=== DATA EXCERPTS ===

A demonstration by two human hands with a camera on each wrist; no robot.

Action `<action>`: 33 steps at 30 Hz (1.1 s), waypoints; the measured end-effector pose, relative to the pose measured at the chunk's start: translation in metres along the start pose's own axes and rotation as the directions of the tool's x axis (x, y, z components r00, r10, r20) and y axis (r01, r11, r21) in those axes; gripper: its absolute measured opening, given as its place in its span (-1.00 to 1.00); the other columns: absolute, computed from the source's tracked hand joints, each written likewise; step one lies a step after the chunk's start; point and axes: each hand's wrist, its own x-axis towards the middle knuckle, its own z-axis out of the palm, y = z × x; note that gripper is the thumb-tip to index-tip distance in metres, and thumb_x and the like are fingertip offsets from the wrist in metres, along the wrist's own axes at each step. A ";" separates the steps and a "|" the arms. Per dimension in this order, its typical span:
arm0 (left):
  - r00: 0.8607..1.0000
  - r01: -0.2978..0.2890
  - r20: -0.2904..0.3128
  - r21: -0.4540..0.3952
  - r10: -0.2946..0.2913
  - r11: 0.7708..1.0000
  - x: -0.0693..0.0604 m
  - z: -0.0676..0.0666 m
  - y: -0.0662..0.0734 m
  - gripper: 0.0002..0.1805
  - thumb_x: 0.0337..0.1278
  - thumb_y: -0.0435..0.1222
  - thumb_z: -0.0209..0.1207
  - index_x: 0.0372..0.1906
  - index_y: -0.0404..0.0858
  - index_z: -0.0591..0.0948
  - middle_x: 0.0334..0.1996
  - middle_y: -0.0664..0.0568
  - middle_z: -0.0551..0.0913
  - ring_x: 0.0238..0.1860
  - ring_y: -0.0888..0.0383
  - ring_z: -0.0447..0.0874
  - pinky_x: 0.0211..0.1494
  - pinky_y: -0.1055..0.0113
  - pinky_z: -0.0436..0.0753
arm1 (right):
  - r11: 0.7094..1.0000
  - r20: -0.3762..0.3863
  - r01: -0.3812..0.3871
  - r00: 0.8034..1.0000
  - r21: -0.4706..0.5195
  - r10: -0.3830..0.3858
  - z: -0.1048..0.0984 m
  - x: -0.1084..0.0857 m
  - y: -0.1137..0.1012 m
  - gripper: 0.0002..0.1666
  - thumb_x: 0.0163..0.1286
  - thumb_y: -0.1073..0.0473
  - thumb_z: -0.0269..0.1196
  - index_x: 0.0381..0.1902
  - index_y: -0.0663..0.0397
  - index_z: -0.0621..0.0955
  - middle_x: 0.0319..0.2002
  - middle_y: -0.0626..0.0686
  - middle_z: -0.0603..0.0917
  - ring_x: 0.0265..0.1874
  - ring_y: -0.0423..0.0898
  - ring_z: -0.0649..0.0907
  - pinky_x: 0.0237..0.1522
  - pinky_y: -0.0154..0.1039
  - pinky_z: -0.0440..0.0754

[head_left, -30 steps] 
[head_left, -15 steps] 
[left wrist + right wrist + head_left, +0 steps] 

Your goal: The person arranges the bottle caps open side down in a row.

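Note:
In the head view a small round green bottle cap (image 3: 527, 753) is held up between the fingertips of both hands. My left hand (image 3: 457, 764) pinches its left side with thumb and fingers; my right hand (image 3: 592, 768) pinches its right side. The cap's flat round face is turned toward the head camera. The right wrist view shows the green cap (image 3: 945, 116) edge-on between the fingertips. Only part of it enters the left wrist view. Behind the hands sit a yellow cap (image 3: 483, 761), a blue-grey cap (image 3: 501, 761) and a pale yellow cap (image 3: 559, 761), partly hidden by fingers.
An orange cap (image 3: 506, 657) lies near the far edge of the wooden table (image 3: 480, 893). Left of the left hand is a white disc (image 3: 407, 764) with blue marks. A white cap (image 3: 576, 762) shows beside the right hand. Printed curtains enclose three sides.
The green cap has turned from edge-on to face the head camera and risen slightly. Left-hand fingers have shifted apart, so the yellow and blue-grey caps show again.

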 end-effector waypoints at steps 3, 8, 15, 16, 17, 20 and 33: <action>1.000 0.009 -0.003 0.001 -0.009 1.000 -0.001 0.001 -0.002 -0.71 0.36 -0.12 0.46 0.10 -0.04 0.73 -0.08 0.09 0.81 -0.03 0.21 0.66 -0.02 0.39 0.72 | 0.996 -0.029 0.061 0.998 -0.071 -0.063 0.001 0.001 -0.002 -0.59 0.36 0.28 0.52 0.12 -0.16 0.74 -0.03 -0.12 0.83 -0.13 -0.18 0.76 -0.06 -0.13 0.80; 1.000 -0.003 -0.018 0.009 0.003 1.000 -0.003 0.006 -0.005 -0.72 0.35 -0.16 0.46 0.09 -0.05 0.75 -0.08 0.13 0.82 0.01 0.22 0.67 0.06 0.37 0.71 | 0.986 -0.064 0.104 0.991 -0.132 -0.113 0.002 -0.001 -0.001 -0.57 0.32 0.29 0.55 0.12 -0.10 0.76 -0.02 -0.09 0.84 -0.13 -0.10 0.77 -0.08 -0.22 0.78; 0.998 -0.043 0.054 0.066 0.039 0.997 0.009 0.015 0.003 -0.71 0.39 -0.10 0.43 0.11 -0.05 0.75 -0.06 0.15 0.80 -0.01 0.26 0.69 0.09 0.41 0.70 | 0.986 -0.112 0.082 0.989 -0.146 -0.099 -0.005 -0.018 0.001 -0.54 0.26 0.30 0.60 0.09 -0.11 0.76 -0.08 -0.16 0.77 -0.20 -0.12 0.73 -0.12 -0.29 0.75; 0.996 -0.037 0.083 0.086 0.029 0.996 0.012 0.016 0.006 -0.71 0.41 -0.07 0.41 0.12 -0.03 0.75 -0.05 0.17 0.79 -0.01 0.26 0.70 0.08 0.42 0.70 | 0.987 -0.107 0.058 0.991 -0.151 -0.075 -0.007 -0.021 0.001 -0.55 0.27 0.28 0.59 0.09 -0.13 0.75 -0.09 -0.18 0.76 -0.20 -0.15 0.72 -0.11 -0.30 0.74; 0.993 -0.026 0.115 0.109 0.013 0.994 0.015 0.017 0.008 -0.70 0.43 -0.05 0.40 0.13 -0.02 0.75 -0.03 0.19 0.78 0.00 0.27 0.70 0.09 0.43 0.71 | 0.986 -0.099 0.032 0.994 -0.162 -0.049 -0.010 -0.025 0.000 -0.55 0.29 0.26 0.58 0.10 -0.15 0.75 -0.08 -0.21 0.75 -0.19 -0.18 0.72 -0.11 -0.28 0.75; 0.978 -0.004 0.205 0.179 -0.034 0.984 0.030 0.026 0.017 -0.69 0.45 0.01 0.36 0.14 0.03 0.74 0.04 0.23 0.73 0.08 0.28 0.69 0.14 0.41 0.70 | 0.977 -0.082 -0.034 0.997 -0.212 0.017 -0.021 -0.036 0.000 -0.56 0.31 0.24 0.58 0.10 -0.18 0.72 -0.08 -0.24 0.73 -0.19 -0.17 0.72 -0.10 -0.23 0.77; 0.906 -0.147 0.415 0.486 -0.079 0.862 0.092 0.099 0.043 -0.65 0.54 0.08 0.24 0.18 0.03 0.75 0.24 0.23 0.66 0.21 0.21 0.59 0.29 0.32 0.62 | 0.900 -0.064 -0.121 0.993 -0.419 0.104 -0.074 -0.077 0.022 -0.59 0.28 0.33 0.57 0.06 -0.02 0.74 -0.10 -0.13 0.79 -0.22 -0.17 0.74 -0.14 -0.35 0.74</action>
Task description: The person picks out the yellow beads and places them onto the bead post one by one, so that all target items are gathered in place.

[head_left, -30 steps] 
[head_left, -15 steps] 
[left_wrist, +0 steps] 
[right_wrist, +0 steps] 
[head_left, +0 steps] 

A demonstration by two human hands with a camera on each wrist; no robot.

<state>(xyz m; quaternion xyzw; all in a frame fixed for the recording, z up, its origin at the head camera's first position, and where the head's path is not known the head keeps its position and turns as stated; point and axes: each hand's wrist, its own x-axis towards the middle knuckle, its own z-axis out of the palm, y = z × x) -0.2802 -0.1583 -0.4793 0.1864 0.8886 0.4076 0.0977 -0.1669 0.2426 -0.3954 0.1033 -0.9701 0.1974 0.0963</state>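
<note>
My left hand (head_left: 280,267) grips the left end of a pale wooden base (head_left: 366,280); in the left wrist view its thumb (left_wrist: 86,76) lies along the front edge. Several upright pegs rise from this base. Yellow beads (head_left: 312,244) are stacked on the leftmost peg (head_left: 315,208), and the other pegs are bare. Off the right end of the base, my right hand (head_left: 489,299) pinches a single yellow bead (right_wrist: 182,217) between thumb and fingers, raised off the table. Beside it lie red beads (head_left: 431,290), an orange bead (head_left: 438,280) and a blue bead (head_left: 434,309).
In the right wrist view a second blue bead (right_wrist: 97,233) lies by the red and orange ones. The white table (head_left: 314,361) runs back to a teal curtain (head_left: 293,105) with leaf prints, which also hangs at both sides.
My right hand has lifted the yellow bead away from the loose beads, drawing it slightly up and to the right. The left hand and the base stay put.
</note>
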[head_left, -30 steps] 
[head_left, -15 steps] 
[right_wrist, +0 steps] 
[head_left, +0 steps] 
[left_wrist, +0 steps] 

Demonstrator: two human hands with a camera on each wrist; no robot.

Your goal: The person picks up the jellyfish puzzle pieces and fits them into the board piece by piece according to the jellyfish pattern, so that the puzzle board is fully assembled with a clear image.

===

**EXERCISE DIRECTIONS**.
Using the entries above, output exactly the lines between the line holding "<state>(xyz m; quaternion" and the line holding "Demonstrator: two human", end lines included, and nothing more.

**RESULT OF THIS TASK**.
<state>(xyz m; quaternion xyzw; all in a frame fixed for the recording, z up, its origin at the head camera's first position, and where the head's path is not known the head keeps its position and turns as stated; point and axes: each hand's wrist, its own x-axis towards the middle knuckle, its own z-axis out of the palm, y = z × x) -0.2802 -0.1583 -0.4793 0.1864 0.8886 0.4076 0.0977 -0.1669 0.2426 -0.3954 0.1033 -0.9701 0.1974 0.0963</state>
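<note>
My left hand (head_left: 280,267) grips the left end of a pale wooden base (head_left: 366,280); in the left wrist view its thumb (left_wrist: 86,76) lies along the front edge. Several upright pegs rise from this base. Yellow beads (head_left: 312,244) are stacked on the leftmost peg (head_left: 315,208), and the other pegs are bare. Off the right end of the base, my right hand (head_left: 489,299) pinches a single yellow bead (right_wrist: 182,217) between thumb and fingers, raised off the table. Beside it lie red beads (head_left: 431,290), an orange bead (head_left: 438,280) and a blue bead (head_left: 434,309).
In the right wrist view a second blue bead (right_wrist: 97,233) lies by the red and orange ones. The white table (head_left: 314,361) runs back to a teal curtain (head_left: 293,105) with leaf prints, which also hangs at both sides.
My right hand has lifted the yellow bead away from the loose beads, drawing it slightly up and to the right. The left hand and the base stay put.
</note>
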[head_left, -30 steps] 
[head_left, -15 steps] 
[right_wrist, +0 steps] 
[head_left, +0 steps] 
[left_wrist, +0 steps] 

Demonstrator: two human hands with a camera on each wrist; no robot.

No further output is expected here.